何を言いたいのか?と申しますと、人間という生き物は「非常に微妙な、意識(思い)の綱引きの中で生きている」とでも表現できるような、ある意味不安定な存在だということです。それを、「「名称と形態」の考察」の最後にSRKWブッダの言葉で、次のように説かれています。
「・・・それと同様に、人々(衆生)にはケイ(網頭らに圭)・ゲ (礙)と名付くべき心的障害がつねにつきまとっているのであり、そのために素直なこころ(=真如)を働かせることが出来なくなっているのだと考えなければなりません。そして、それゆえに人々(衆生)は、あたりまえのこころをあたりまえに表出できなくなっており、しかも自分自身ではそのことに気づいてさえいないのです。この知り難きこころの障害の根元こそが、名称と形態(nama-rupa:名色)に他なりません。」・・・。

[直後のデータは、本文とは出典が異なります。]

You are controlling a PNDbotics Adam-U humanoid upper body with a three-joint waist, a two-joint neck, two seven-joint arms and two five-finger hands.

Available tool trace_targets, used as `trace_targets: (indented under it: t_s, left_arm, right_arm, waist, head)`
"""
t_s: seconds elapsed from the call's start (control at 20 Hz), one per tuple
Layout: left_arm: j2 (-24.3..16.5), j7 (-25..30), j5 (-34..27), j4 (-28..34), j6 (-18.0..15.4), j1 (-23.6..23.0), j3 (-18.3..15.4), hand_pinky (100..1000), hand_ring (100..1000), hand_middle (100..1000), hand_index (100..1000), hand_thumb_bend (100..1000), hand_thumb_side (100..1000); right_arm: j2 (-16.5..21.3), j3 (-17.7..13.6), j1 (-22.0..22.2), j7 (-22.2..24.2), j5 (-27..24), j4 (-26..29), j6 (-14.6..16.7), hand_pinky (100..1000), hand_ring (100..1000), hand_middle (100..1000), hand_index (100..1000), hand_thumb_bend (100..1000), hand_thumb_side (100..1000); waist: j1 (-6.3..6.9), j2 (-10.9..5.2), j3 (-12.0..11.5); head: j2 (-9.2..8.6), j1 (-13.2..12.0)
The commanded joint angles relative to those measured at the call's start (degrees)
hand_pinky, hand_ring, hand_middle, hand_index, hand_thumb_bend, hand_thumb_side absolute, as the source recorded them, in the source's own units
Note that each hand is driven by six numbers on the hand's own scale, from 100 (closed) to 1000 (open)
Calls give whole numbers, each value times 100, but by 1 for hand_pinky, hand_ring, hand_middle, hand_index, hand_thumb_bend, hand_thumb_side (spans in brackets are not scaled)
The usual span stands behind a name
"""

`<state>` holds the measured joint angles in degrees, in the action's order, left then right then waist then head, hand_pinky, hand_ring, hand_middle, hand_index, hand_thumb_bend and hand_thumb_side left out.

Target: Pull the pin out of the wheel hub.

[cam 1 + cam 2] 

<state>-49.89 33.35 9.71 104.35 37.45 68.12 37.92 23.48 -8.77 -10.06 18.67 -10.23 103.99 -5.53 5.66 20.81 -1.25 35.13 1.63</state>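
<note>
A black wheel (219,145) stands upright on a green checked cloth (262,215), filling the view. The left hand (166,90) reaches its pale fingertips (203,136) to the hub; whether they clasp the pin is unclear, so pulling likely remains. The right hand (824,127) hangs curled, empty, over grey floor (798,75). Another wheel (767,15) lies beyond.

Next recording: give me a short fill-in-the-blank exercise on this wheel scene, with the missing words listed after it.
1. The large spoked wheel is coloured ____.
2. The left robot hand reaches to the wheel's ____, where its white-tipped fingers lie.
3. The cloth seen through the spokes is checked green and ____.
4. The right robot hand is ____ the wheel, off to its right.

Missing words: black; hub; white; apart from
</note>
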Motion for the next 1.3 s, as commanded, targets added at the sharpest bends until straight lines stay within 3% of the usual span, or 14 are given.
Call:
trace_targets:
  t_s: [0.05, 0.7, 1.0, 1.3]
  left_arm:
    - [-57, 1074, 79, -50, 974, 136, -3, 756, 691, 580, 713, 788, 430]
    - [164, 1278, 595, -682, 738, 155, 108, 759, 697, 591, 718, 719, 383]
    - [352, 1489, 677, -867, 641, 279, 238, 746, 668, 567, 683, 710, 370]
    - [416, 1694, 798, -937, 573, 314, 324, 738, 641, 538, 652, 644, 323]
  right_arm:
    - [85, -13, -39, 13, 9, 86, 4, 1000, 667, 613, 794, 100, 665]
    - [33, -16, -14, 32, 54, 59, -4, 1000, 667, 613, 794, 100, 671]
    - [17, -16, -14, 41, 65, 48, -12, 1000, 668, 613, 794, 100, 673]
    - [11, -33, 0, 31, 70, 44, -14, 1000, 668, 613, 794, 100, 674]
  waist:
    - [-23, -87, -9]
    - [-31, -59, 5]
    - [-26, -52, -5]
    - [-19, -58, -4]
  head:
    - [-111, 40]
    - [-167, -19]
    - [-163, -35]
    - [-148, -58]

                                                                               
般若心経の中にある、「・心無罣礙無罣礙故・」(しんむけいげむけげこ)の「罣礙(けいげ)」とは、「覆いさまたげるもの」という意味がありますから、人間という存在には常にその様な力が働いていて、「自分自身の行く手(進路)を邪魔」しているとも考えられます。
また、その様な邪魔(数々の障害)を排除するのが、名称と形態からの解脱であると表現することが出来ます。
 
その様な事象を頭に入れながら「覚り(さとり)」というものを捉えた場合、私自身日々実感するのは「余計なものが一切なくなった意識の状態が常に在る」ということをはっきりと自覚しています。故に、日常の感想としては、「とても楽(らく)で、なにごとも楽しく感じる」というのが率直な感想であり意見です。それは何故かと申しますと、自分自身を「煩わせている根本(原因の)存在がすでにない」からです。・・・こう言ってもピンと来ない方が多いと思いますので、更に細かく説明致しますと・・・。
 
人間の「煩い」とは、煩いを起こす原因となる様々な要因を頭(意識)で思い巡らせて、「ああでもない・こうでもない」・「そうなったらどうしょう・ああなったらどうしょう」などと、ある意味「どうでも良いこと」に思いを巡らせて、自分自身で自分自身を苦しめ悩ませている・・・というのが真実の姿だと言えます。そう考えると、人間の「様々な思い、その思いこそが苦しみの原因である」と言えます。
 
SRKWブッダの著書『覚りの境地』21ページのおわりに、「つまり、ニルヴァーナとは好ましからざる、余計な、煩いを生じるような識別作用が完全に無くなり、くつろいだ、ときほごされた、怒ることのない、世の一切と争わない境地である」と説かれておりますが、全く説かれたとおりのことが自分自身の精神要素の中にはっきりと在ることを常に自覚しているのです。
 
結局、「覚り(さとり)」を達成したならどうなるの?と聞かれたなら、「その煩いを生み出す思いというものが全くありません」と表現したら、覚りの一端が理解出来るのではないでしょうか。
そして肝心なことは、その様な思いを考えないように意識していて生じないのでは無く、普通に生活していて意識しなくても生じることは無い・・・すなわち、「煩いを生じさせる諸々の要素はすでに存在してはいない」と言うことなのです。


*法津如来のコメント

本日、2回目のブログ更新です。
前回掲載した石法の如来の特別寄稿「覚り(さとり)について」を掲載しました。